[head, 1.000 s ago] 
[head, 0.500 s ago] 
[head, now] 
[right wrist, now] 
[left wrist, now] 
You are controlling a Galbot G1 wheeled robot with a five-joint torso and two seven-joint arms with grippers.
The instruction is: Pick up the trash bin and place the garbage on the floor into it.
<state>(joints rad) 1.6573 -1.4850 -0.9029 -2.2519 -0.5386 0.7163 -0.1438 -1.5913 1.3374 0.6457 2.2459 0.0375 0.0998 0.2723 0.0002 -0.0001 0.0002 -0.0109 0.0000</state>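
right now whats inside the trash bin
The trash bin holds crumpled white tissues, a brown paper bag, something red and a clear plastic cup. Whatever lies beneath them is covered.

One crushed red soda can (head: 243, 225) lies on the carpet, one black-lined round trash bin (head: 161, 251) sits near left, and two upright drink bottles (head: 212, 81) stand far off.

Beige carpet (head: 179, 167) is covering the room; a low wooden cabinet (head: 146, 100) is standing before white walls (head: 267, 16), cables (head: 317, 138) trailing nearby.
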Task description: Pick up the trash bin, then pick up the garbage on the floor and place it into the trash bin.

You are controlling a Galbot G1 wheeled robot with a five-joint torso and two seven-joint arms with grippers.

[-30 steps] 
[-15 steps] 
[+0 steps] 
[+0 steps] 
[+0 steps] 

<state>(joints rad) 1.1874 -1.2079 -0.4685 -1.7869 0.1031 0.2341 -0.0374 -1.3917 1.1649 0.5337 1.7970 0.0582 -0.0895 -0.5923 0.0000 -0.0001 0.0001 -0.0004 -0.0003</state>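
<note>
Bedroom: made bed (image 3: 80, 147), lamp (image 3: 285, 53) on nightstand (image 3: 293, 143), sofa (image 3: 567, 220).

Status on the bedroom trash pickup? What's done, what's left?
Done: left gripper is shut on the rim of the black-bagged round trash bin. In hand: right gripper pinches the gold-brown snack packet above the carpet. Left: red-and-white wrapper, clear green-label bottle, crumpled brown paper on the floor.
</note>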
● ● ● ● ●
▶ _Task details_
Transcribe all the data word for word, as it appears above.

▶ _Solution for this task_
[head, 1.000 s ago] 
[head, 0.500 s ago] 
[head, now] 
[right wrist, now] 
[left wrist, now] 
You are controlling a Galbot G1 wheeled robot with a five-joint torso and two seven-joint arms with grippers.
The instruction is: Pick up the trash bin and place the garbage on the floor into it.
<state>(joints rad) 1.6573 -1.4850 -0.9029 -2.2519 -0.5386 0.7163 -0.1438 -1.5913 1.3374 0.6457 2.2459 0.0375 0.0998 0.2723 0.0002 -0.0001 0.0002 -0.0109 0.0000</state>
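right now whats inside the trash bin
The trash bin holds crumpled white tissues, a brown paper bag, something red and a clear plastic cup. Whatever lies beneath them is covered.

One crushed red soda can (head: 243, 225) lies on the carpet, one black-lined round trash bin (head: 161, 251) sits near left, and two upright drink bottles (head: 212, 81) stand far off.

Beige carpet (head: 179, 167) is covering the room; a low wooden cabinet (head: 146, 100) is standing before white walls (head: 267, 16), cables (head: 317, 138) trailing nearby.
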Task description: Pick up the trash bin, then pick up the garbage on the floor and place it into the trash bin.

You are controlling a Galbot G1 wheeled robot with a five-joint torso and two seven-joint arms with grippers.

[-30 steps] 
[-15 steps] 
[+0 steps] 
[+0 steps] 
[+0 steps] 

<state>(joints rad) 1.1874 -1.2079 -0.4685 -1.7869 0.1031 0.2341 -0.0374 -1.3917 1.1649 0.5337 1.7970 0.0582 -0.0895 -0.5923 0.0000 -0.0001 0.0001 -0.0004 -0.0003</state>
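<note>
Bedroom: made bed (image 3: 80, 147), lamp (image 3: 285, 53) on nightstand (image 3: 293, 143), sofa (image 3: 567, 220).

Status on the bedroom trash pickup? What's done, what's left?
Done: left gripper is shut on the rim of the black-bagged round trash bin. In hand: right gripper pinches the gold-brown snack packet above the carpet. Left: red-and-white wrapper, clear green-label bottle, crumpled brown paper on the floor.
</note>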

Nothing else belongs in the output.